La recherche de Robertina Šebjanič satisfait à la fois sa passion pour la longévité et son désir de communiquer avec ce qui n’est pas humain voire de repenser l’humain. Cet aperçu des mythes englobe les « humains aquatiques » qui auraient été vus au Mexique et les théories du complot sur les sirènes. Qui ont poussé notamment le très officiel National Ocean Service aux Etats-Unis à publier un article intitulé «Are mermaids real?» (Les sirènes sont-elles réelles ?) pour réaffirmer qu’on n’a jamais prouvé l’évidence d’humanoïdes aquatiques.

Des grottes slovènes à l’Adriatique

Robertina Šebjanič travaille aussi sur les salamandres autorégénératives et notamment Proteus, la salamandre des grottes slovènes. Sous le titre Lygophilia, elle explore les aspects scientifiques et culturels de cette espèce, en collaboration avec la curatrice française Annick Bureaud.

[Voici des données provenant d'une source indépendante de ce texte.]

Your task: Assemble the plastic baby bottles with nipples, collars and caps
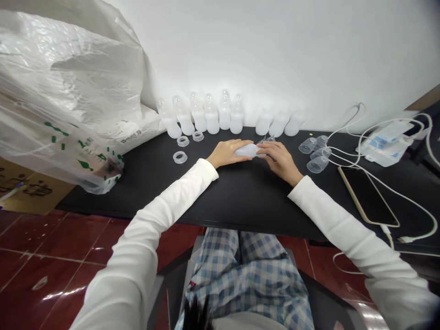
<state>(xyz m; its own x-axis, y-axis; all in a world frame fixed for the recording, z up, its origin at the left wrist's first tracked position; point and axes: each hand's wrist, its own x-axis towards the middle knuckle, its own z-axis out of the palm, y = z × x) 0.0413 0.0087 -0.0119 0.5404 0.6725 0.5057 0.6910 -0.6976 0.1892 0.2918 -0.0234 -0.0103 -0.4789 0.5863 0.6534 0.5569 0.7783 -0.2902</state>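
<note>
A white translucent baby bottle (pixel 246 150) lies sideways between my hands, just above the black table. My left hand (pixel 227 153) is wrapped round its left end. At the other end, the fingers of my right hand (pixel 279 158) close over the bottle's neck; what lies under the fingertips is partly hidden. Beyond my hands, several bottles with clear domed caps (pixel 211 114) stand against the wall. To their right are three bottles without caps (pixel 279 123). Small clear pieces (pixel 271 139) sit just behind my right hand, partly covered by it.
Three clear rings (pixel 180 157) lie left of my hands. Several clear caps (pixel 316 163) rest on the right, near white cables (pixel 360 172), a phone (pixel 369 196) and a white box-shaped device (pixel 385 143). Large plastic bags (pixel 79 78) crowd the table's left end.
</note>
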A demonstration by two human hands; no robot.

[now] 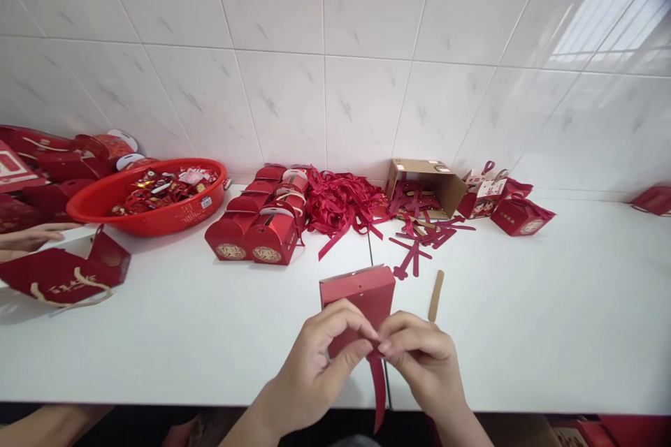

L’artiste entame cette année une résidence EMAP (European Media Art Platform) à l’Ars Electronica de Linz en Autriche, intitulée aqua_forensic. Où elle se propose de mélanger « l’art avec la science traditionnelle et l’approche de la science citoyenne afin de récolter des données en amont sur les polluants anthropogéniques invisibles ». En déployant son drone sous-marin dans la mer Adriatique pour explorer et prendre des échantillons, elle posera la question : « L’océan pourrait-il nous fournir de nouvelles thérapeutiques ? La recherche en biotechnologie marine nous donne de l’espoir, elle pourrait fournir des molécules utiles qui seraient capables de servir la médecine ou nous aider à chercher de nouvelles formes de médicaments pour combattre la résistance aux antibiotiques. » Ceci est un exemple de ce que son collaborateur sur le projet, Gjino Šutić, appelle le biotweaking (biobricolage)​ : « L’acte d’améliorer les organismes biologiques à n’importe quel niveau, de moyens disponibles, pour exposer et utiliser jusqu’au bout leur potentiel. »

L’été sera propice à retrouver son biobricolage dans plusieurs expositions et projets en Europe, dont Assonance of Drops à Graz, en Autriche et The Universal Sea en Pologne.